A dificuldade no retorno às aulas presenciais, após o longo período fora das salas, começa a ganhar contorno: “Não sei como trabalhar com eles no retorno”, “vejo uma aula totalmente diferente, me assusta”. “Sempre tive medo dos meus alunos se machucarem nas minhas aulas. Hoje meu maior medo é que minha aula seja lugar de contágio”. A indicação dos professores de que “a educação é um contrato de risco” e que “a docência é uma invenção a partir do que os alunos trazem” possibilitou suspender o medo, para que saíssem da paralisia. “A escola é lugar de educação, não de contágio” – pontuaram as animadoras da conversação.
“Amputar o excessos”
Um momento de concluir se anuncia quando uma professora aponta que o “aspecto relacional” considerado fundamental e manifestado através de carinho, afeto e acolhimento é também o que transborda inviabilizando o trabalho educativo. Outro docente traz o termo “excesso” para descrever as relações na escola: “Estamos entregando mais acolhimento do que a gente consegue. Estamos lá online, o tempo inteiro”, “tem uma desmedida nisso, tá tudo confuso, sem borda”. Localizaram que esse excesso cansa e apaga o prazer que cada um encontra na docência, retomando a questão central da educação: para que serve uma escola?
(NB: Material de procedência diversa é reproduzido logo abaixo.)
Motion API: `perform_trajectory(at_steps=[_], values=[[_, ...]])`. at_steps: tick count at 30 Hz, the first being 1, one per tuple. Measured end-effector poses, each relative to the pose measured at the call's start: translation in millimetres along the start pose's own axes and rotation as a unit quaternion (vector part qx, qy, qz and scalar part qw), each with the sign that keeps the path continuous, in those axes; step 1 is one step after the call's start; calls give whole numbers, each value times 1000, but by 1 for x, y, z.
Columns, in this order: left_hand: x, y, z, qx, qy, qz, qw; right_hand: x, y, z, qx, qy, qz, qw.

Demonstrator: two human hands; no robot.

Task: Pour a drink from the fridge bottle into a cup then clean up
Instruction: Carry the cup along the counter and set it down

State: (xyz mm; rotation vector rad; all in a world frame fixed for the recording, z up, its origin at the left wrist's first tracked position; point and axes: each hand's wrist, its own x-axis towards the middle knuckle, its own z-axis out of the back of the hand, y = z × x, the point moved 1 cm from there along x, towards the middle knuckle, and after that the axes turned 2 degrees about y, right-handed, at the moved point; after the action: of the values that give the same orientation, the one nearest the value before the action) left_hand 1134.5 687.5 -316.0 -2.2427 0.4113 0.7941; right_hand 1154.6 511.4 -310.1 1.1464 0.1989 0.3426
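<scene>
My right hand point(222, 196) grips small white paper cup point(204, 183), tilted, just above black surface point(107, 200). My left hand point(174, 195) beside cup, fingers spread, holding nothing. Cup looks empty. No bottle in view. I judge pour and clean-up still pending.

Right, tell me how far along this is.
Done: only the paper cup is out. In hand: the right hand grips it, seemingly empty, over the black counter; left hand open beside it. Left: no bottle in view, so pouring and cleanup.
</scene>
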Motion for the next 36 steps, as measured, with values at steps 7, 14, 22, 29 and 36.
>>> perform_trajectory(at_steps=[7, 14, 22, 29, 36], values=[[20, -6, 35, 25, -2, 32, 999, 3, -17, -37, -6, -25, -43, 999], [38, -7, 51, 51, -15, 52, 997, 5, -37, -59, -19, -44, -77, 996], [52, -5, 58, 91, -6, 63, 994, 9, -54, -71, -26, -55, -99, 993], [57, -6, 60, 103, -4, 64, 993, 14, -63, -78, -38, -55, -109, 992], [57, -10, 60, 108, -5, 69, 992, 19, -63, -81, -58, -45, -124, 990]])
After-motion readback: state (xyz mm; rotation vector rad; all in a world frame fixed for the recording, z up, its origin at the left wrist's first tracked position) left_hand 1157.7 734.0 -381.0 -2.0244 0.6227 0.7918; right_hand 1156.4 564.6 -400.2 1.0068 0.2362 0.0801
Indicam como saída “negociar melhor os excessos, inclusive de afeto e de carinho, pois isso mata o que é vivo da educação”. As animadoras apostam no corte, servindo-se do significante “amputação”, que havia surgido na conversação, para apontar que frente ao excesso não há negociação. Isso os mobiliza a pensar em algumas estratégias para barrar a enxurrada de demandas que recebem diariamente, tal como não ter que atender às mensagens encaminhadas pelos pais durante o final de semana.
A fala de uma das professoras ao final indica que a conversação permitiu decantar a função da escola, produzindo um esvaziamento: “É preciso cautela para não abrir portas que não vamos conseguir acolher. Dar lugar a esse desejo de acolher, entendendo nosso lugar de escola”. “Na educação tem luta, mas também tem prazer”, concluem.